■ **Assigned task**:
Please repeat the lines below exactly. Begin with the line containing "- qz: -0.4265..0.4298" and go on through the line containing "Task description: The".

■ **Data segment**:

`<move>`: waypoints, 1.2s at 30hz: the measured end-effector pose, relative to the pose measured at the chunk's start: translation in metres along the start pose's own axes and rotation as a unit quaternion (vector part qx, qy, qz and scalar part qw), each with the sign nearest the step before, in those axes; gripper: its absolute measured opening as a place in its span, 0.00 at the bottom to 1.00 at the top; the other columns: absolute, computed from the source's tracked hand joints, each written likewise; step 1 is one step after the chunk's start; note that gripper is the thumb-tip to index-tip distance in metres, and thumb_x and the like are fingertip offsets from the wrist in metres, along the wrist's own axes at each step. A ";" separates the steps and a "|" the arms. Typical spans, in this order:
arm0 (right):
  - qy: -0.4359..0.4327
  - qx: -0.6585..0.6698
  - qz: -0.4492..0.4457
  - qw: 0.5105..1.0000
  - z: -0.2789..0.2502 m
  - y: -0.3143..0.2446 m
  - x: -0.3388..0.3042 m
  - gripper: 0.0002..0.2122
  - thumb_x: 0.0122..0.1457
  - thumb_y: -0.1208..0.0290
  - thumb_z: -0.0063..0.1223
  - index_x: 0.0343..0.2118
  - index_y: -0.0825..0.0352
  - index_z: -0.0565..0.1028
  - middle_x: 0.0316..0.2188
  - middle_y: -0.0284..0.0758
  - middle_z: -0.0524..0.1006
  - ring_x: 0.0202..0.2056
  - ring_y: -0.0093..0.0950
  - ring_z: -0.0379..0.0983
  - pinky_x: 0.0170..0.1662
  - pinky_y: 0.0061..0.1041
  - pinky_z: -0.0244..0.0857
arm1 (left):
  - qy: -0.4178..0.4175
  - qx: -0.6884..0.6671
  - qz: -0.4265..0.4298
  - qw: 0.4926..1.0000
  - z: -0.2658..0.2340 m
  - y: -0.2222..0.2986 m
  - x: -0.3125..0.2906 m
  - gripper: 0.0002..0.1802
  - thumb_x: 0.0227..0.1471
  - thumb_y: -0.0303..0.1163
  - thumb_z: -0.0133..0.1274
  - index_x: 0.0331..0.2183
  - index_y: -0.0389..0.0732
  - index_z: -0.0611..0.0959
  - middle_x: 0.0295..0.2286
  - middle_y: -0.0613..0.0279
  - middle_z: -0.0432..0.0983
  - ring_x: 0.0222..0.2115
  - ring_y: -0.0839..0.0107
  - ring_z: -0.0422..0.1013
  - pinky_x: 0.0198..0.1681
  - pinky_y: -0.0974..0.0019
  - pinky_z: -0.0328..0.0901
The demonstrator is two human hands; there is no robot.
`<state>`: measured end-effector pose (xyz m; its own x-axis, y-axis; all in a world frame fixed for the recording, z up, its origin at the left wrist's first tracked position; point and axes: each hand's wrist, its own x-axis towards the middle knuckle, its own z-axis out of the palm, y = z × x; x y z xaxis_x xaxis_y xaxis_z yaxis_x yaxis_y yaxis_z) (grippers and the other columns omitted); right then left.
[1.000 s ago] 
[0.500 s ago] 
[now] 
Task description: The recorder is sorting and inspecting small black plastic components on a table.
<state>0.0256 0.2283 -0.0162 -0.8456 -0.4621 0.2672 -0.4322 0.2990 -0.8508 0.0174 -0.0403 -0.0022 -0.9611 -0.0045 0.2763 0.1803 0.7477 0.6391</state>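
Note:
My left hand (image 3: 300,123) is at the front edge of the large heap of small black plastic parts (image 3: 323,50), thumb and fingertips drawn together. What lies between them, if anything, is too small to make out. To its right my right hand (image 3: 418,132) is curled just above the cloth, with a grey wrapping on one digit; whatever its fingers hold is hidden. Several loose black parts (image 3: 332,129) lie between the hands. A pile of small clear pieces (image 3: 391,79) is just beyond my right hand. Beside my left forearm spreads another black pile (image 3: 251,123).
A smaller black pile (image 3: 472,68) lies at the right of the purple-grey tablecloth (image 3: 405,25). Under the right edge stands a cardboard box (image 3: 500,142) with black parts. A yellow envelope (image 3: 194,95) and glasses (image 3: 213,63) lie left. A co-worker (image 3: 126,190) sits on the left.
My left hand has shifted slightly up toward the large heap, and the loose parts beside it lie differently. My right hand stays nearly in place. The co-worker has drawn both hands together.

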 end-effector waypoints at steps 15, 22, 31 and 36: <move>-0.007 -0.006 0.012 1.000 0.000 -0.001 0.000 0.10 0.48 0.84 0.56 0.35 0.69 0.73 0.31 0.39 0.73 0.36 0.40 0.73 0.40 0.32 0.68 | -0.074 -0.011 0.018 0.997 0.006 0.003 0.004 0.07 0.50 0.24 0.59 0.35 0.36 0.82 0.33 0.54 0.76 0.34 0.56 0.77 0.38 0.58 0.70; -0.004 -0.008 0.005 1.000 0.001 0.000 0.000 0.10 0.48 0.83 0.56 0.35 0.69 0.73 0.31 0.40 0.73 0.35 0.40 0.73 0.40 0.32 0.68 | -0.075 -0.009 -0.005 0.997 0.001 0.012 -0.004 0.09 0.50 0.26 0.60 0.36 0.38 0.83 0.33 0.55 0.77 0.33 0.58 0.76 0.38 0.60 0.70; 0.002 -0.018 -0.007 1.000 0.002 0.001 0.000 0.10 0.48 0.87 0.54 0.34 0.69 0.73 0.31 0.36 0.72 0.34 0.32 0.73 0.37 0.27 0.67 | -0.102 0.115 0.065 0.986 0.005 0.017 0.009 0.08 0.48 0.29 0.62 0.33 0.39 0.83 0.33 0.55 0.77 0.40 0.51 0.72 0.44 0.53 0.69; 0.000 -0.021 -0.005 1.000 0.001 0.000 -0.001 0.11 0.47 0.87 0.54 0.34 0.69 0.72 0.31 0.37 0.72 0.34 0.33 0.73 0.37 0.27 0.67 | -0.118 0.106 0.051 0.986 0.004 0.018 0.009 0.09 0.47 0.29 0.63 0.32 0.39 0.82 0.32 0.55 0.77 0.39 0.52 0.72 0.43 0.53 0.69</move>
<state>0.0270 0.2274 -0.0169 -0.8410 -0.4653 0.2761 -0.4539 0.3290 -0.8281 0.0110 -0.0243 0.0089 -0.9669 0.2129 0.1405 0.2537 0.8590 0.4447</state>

■ **Answer area**:
  - qz: -0.4265..0.4298
  - qw: 0.4926..1.0000
  - z: -0.2658..0.2340 m
  - y: -0.2222..0.2986 m
  - x: -0.3125..0.2906 m
  - gripper: 0.0002..0.1802
  - thumb_x: 0.0227..0.1471
  - thumb_y: -0.0303..0.1163
  - thumb_z: -0.0133..0.1274
  - index_x: 0.0331..0.2183
  - index_y: -0.0389..0.0732
  - index_z: -0.0611..0.0959
  - middle_x: 0.0295..0.2286
  - middle_y: -0.0613..0.0279
  - middle_z: -0.0432..0.0983
  - ring_x: 0.0222..0.2115
  - ring_y: -0.0839..0.0107
  - ring_z: -0.0422..0.1013
  - pinky_x: 0.0198..0.1681
  - pinky_y: -0.0974..0.0019
  - pinky_z: -0.0328..0.0901
The demonstrator is two human hands; there is no robot.
`<state>`: measured end-effector pose (xyz m; its own x-axis, y-axis; all in a world frame fixed for the recording, z up, its origin at the left wrist's first tracked position; point and axes: each hand's wrist, its own x-axis towards the middle knuckle, its own z-axis out of the palm, y = z × x; x y z xaxis_x xaxis_y xaxis_z yaxis_x yaxis_y yaxis_z) (grippers and the other columns omitted); right then left.
[1.000 s ago] 
[0.500 s ago] 
[now] 
Task description: The recorder is sorting and inspecting small black plastic components on a table.

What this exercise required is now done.